Frail Heroines
Patrick Talbot
2008

Caroline Chevalier ne s'écarte pas d'un décor, qui pourrait être celui d'un appartement que même les boiseries et les cuisines équipées ne parviendraient pas à réchauffer ou à rendre plus convivial. Des modèles adolescentes, au visage fermé, à l'expression absente ou préoccupée, posent dans des attitudes qui confirment ce qu'on peut déduire de leur regard et de leur teint chlorotique. II y a comme un mal-être dans l'air, ces jeunes filles à la peau laiteuse dont le charme demeure intact semblent être les proies d'un démon intérieur dont on a du mal à comprendre ce qu'il est mais dont il est certain qu'il les inquiète au point, parfois, de les exiler d'elles-mêmes. À partir de là, toutes les interprétations sont possibles, qu'elles soient familiales, sociologiques, amoureuses, théâtrales, politiques, esthétiques ou littéraires.
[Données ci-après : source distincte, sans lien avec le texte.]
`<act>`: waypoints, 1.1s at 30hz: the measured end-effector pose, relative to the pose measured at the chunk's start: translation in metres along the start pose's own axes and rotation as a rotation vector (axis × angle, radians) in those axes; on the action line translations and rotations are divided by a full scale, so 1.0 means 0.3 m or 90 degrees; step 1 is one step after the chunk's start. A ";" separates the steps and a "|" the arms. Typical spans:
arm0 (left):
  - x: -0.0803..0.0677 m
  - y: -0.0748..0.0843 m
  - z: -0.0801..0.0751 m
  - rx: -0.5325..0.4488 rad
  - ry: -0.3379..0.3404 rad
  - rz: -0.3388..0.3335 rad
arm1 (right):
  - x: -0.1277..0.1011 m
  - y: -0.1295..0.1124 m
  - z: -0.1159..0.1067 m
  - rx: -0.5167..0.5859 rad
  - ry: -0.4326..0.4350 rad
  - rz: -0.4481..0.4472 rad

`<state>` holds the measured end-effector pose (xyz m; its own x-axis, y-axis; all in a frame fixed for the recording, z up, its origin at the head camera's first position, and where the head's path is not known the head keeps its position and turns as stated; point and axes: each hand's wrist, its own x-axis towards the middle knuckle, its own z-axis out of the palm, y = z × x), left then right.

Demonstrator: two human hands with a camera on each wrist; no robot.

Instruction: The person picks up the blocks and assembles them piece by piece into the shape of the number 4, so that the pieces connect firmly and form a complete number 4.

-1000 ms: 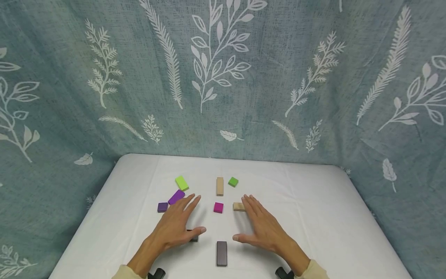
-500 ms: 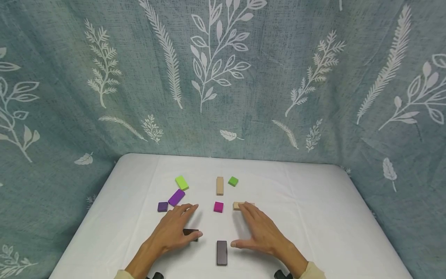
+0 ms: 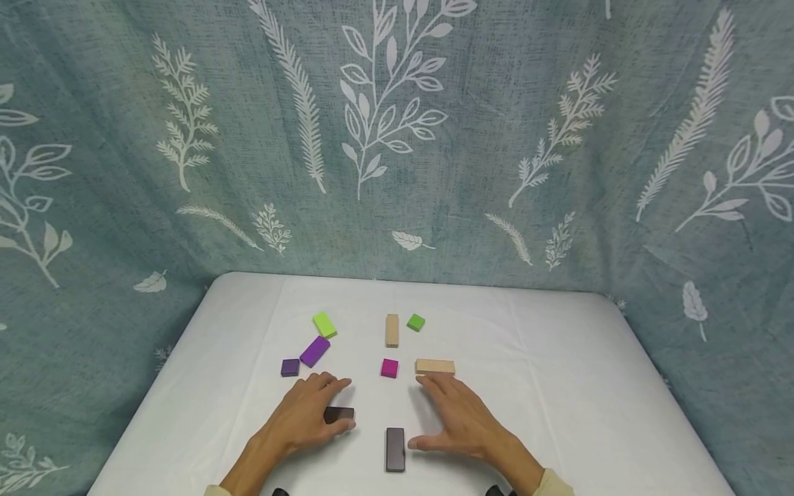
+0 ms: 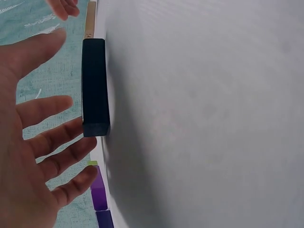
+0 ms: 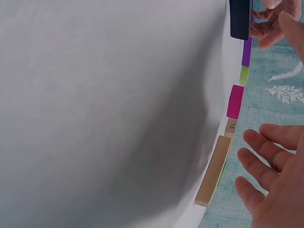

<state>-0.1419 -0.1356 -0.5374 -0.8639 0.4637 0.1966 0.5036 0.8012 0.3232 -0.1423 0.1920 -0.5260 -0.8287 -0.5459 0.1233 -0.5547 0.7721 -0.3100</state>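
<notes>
My left hand point(image 3: 300, 417) hovers over the white cloth, thumb and fingers spread and nothing in its grasp. A black block point(image 3: 342, 413) shows between its thumb and forefinger, partly hidden by the hand; in the left wrist view this dark block point(image 4: 95, 88) lies just beyond the fingertips. My right hand point(image 3: 462, 420) is likewise spread and holds nothing. Its thumb tip comes close to the right side of a dark grey block point(image 3: 395, 450). The fingertips are just below a plain wooden block point(image 3: 435, 366), seen in the right wrist view as a long wooden block point(image 5: 213, 171).
A magenta block point(image 3: 389, 368) lies between the hands, farther off. Behind it are another wooden block point(image 3: 392, 331) and a green block point(image 3: 415, 322). Lime point(image 3: 324, 324), purple point(image 3: 315, 351) and dark purple point(image 3: 290, 368) blocks lie at left. A patterned curtain point(image 3: 397, 227) hangs behind the table.
Both hands have drawn back toward the body and lower, uncovering the purple block and the right-hand wooden block. The right thumb has moved nearer the dark grey block. The blocks have stayed put.
</notes>
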 end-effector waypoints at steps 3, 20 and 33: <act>0.003 0.001 -0.001 0.010 -0.015 -0.001 | 0.000 0.000 0.001 -0.004 -0.006 -0.004; -0.007 -0.005 -0.006 0.017 -0.018 0.026 | 0.001 -0.026 0.036 -0.021 0.005 -0.050; -0.005 -0.008 -0.006 -0.036 -0.054 -0.005 | 0.011 -0.043 0.045 -0.037 -0.009 -0.087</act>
<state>-0.1418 -0.1389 -0.5367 -0.8642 0.4897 0.1156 0.4942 0.7832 0.3773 -0.1368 0.1757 -0.5343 -0.7437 -0.6522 0.1467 -0.6666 0.7073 -0.2353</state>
On n'en choisira aucune car telle n'est pas la question mais il n'est pas interdit en revanche de pointer cet état transitoire et fragile qui, au lendemain de l'adolescence, chahute à la fois le corps, la sensibilité et la pensée. Avec une parfaite maîtrise photographique, Caroline Chevalier met en scène ce moment de fragilité, le drame d'une solitude qui se croit irrémédiable, l'effacement des couleurs qui est aussi celui du monde, le huis clos d'une situation sans issue. Mais elle parvient également à faire percevoir tout ce que ces corps apparemment maladifs préservent de jeunesse, de force et de beauté car non seulement ils occupent l'espace mais, d'une certaine manière, ils le modèlent à leur convenance et installent en son centre la résistance de leur gracieuse volumétrie. Traduire avec de tels moyens ce qui relève d'une tension entre la vie et la mort, la présence et l'abandon, la beauté et la prostration n'est pas un exercice facile car l'esthétique de la mélancolie et du désespoir adolescent, le côté diaphane et anémique peuvent faire basculer l'ensemble du côté de la mode et de la parodie; Caroline Chevalier en est consciente, l'assume et poursuit son chemin.